BEGIN Given material

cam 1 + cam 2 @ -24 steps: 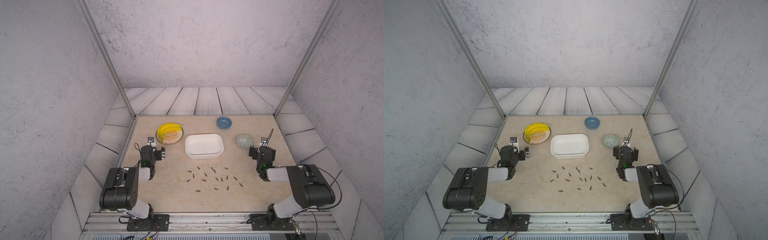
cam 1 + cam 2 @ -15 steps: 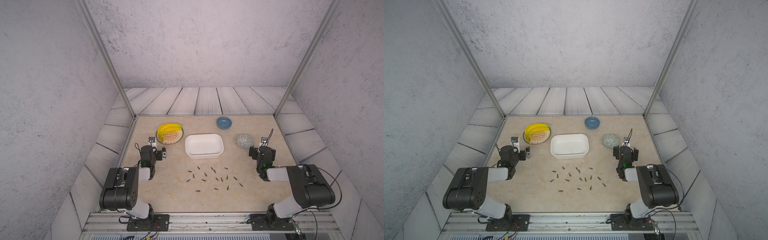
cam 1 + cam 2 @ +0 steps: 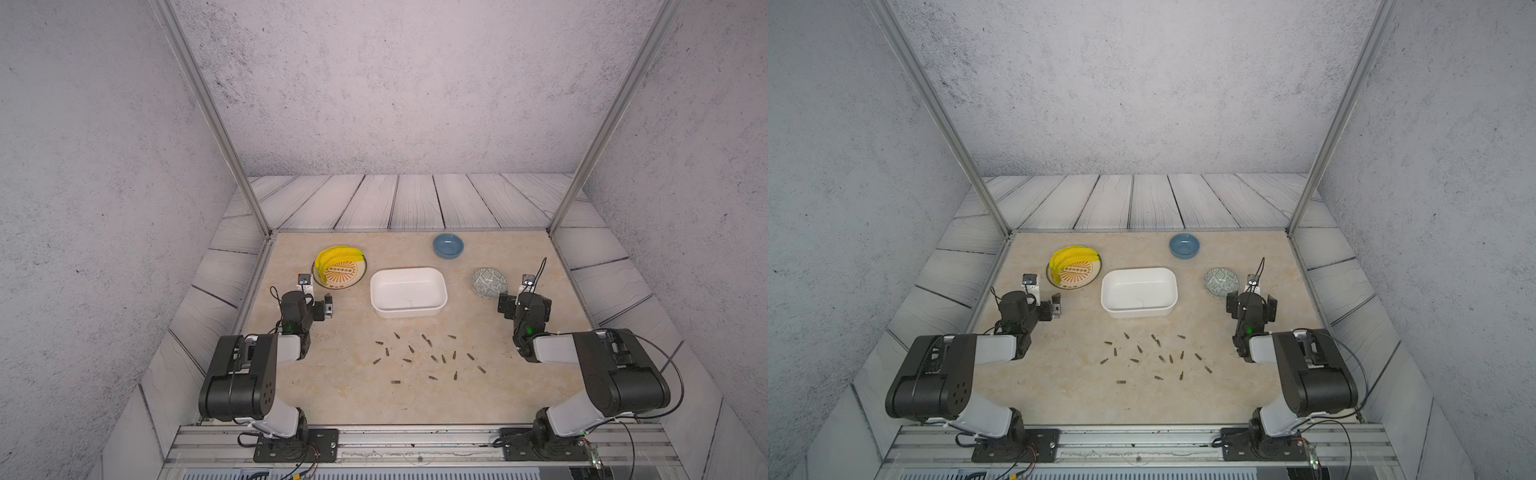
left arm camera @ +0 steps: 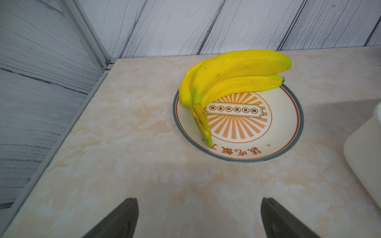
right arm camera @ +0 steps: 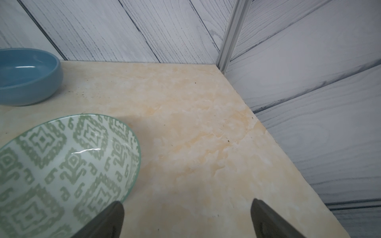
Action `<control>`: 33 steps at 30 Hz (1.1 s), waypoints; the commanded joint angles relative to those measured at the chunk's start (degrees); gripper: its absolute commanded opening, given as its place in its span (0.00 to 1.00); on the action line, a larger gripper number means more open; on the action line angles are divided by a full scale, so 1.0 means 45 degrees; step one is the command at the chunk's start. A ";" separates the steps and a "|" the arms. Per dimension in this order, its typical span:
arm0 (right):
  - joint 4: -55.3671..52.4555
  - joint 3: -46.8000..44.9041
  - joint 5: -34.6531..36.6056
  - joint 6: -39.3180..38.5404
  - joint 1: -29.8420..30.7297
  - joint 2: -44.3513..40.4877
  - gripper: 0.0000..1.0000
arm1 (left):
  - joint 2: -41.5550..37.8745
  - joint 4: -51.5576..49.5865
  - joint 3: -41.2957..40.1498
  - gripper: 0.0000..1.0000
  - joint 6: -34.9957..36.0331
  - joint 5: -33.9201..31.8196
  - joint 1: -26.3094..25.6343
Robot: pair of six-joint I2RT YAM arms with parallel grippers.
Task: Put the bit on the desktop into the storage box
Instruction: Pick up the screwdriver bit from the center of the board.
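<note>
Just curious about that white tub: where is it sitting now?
In both top views the storage box sits between the banana plate, on the left arm's side, and the patterned bowl, on the right arm's, with scattered bits nearer the robot.

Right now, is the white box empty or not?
Empty: the box shows a bare white floor; the bits lie outside, on the desktop.
</note>
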 commanded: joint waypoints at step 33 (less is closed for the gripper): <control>-0.0837 0.0472 -0.1087 -0.0684 -0.0028 -0.1026 0.98 | -0.1138 -0.5716 0.2842 0.98 -0.1347 -0.1275 0.0539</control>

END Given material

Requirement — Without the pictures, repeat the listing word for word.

The answer —
cam 1 + cam 2 @ -24 steps: 
cam 1 + cam 2 @ -15 steps: 
cam 1 + cam 2 @ +0 steps: 
left arm camera @ +0 steps: 
right arm camera @ +0 steps: 
Action `<control>`: 33 steps at 30 Hz (1.1 s), waypoints; the commanded joint angles relative to those measured at the chunk's start (degrees); gripper: its absolute commanded opening, given as its place in its span (0.00 to 1.00); on the action line, a larger gripper number means more open; on the action line angles are divided by a full scale, so 1.0 means 45 degrees; step one is the command at the chunk's start. A ";" separates the steps and a "|" the arms. Per dimension in this order, its typical span:
arm0 (right):
  - joint 4: -55.3671..52.4555
  - joint 3: -46.8000..44.9041
  - joint 5: -34.6531..36.6056
  - joint 6: -39.3180..38.5404
  - joint 1: -29.8420..30.7297
  - joint 2: -44.3513..40.4877
  - gripper: 0.0000..1.0000
arm1 (left):
  - joint 2: -41.5550..37.8745
  - joint 4: -51.5576..49.5865
  - joint 3: -41.2957..40.1498
  - gripper: 0.0000..1.0000
  - joint 6: -34.9957..36.0331
  - joint 5: -33.9201..31.8196
  - joint 1: -26.3094..25.6343
Robot: pair of six-joint I2RT YAM arms with parallel grippers.
Task: Put the bit on the desktop into the storage box
Instruction: Pick up the screwdriver bit from the center of the board.
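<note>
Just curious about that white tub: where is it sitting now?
In both top views the storage box sits between the banana plate, on the left arm's side, and the patterned bowl, on the right arm's, with scattered bits nearer the robot.

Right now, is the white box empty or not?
Empty: the box shows a bare white floor; the bits lie outside, on the desktop.
</note>
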 commanded: joint waypoints at step 33 (less is closed for the gripper): <control>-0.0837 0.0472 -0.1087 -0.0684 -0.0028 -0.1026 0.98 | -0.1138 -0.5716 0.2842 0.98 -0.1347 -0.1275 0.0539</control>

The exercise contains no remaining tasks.